In a large bowl, mix the baking mix, baking soda, melted butter, buttermilk and yeast mixture until well blended.


Turn out onto a surface that has been lightly dusted with additional baking mix and knead the dough about 10 or 12 times until smooth and less sticky.


Pat dough out to about 1/2 inch and cut out 7 or 8 biscuits, gathering up the dough scraps for the last few. With a 2-1/2 inch cutter, I can get 8 biscuits to fit nicely in a cake pan.


Place into prepared pan, cover with a clean towel and let rest in a warm, draft free spot for 30 minutes, or until the biscuits have risen.


Meanwhile preheat the oven to 450 degrees F. Bake the biscuits for about 10 to 12 minutes, or until lightly golden on top. 


Recipe: Baking Mix Yeast Biscuits

©From the Kitchen of Deep South Dish
Prep time: 20 min |Cook time: 12 min | Yield: 8 biscuits

Ingredients
  • 1/4 cup of warm water (110 degrees F)
  • 1-1/2 teaspoons of active dry yeast (1/2 of a package)
  • 1 teaspoon of granulated sugar
  • 2-1/2 cups of baking mix
  • 1/2 teaspoon of baking soda
  • 1 tablespoon of butter, melted
  • 1/2 cup of buttermilk
  • Southern Sausage Gravy, optional
Instructions

Generously butter a 9-inch cake pan; set aside.
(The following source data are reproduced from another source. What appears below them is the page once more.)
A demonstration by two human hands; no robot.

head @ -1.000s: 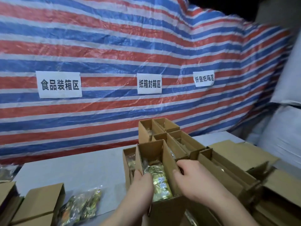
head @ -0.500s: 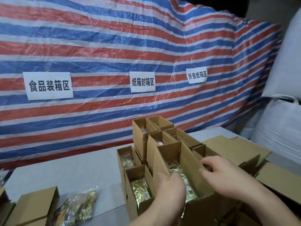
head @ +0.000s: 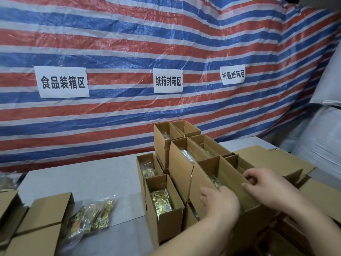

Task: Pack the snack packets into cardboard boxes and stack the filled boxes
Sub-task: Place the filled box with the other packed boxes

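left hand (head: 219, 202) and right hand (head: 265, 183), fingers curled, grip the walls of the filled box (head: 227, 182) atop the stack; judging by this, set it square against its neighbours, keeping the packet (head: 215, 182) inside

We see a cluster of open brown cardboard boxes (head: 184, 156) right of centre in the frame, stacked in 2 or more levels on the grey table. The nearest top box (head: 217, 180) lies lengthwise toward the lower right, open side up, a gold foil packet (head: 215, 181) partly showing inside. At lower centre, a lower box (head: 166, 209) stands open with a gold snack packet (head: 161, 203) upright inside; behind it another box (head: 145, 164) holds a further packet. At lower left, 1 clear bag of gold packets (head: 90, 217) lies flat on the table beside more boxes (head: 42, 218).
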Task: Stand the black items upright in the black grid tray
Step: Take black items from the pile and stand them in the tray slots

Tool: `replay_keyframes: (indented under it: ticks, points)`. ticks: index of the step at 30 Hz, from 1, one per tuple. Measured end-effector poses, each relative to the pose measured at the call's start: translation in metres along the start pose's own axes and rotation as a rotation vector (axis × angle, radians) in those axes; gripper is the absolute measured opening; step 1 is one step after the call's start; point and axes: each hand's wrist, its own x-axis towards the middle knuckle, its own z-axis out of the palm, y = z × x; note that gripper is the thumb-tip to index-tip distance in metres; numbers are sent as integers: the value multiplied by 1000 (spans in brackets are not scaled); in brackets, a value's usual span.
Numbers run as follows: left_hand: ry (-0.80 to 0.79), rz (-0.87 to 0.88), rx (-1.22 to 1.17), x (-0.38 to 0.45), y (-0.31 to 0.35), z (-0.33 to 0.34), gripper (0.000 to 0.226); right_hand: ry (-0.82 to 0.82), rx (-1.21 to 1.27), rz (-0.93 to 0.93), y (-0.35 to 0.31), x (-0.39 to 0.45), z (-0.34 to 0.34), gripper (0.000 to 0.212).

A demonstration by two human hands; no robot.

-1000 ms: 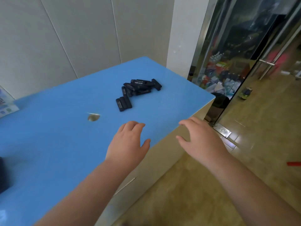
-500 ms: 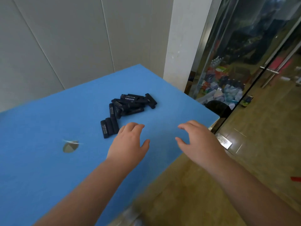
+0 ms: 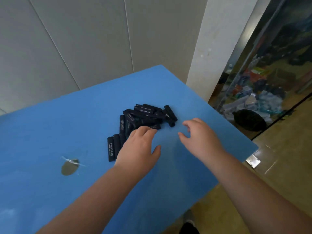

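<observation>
Several small black rectangular items with white lettering lie in a loose pile on the blue table, toward its far right part. Two more of them lie side by side at the pile's near left. My left hand hovers palm down over the pile's near edge, fingers relaxed, its fingertips at the nearest items; contact is unclear. My right hand is just right of the pile, fingers loosely curved and holding nothing. No black grid tray is in view.
A round hole with a clear sliver over it sits in the tabletop to the left. The table's right edge drops to a wooden floor. Behind it stand a white pillar and a glass door.
Both hands have moved forward from the table's near edge to the pile. The view has swung closer to the black items.
</observation>
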Motion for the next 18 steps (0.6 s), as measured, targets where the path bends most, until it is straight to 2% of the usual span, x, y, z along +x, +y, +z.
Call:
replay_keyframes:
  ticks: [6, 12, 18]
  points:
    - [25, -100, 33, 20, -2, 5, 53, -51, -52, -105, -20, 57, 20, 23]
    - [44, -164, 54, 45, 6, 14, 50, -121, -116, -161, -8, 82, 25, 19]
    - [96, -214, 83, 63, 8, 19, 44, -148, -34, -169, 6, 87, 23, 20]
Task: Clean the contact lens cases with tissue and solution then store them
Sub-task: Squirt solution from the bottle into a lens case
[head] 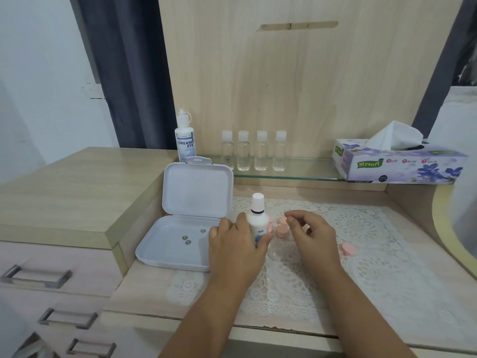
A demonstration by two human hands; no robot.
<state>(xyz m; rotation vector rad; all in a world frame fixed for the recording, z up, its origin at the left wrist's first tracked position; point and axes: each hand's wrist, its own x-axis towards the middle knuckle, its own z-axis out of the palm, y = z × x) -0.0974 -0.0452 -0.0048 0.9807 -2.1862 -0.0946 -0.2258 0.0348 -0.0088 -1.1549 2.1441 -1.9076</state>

In a small bowl, add the yeast and sugar to the warm water; let proof in a warm, draft free spot for 5 minutes. In a large bowl, mix the baking mix, baking soda, butter, buttermilk and yeast mixture until well blended. Turn out onto a surface that has been lightly dusted with additional baking mix and knead the dough about 10 or 12 times until smooth and less sticky. Pat dough out to about 1/2 inch and cut out 7 or 8 biscuits, gathering up the dough scraps for the last few. Place into prepared pan, cover with a clean towel and let rest in a warm, draft free spot for 30 minutes, or until biscuits rise.

Meanwhile preheat the oven to 450 degrees F. Bake the biscuits for about 10 to 12 minutes, or until lightly golden on top. Serve with hot, sausage gravy, if desired.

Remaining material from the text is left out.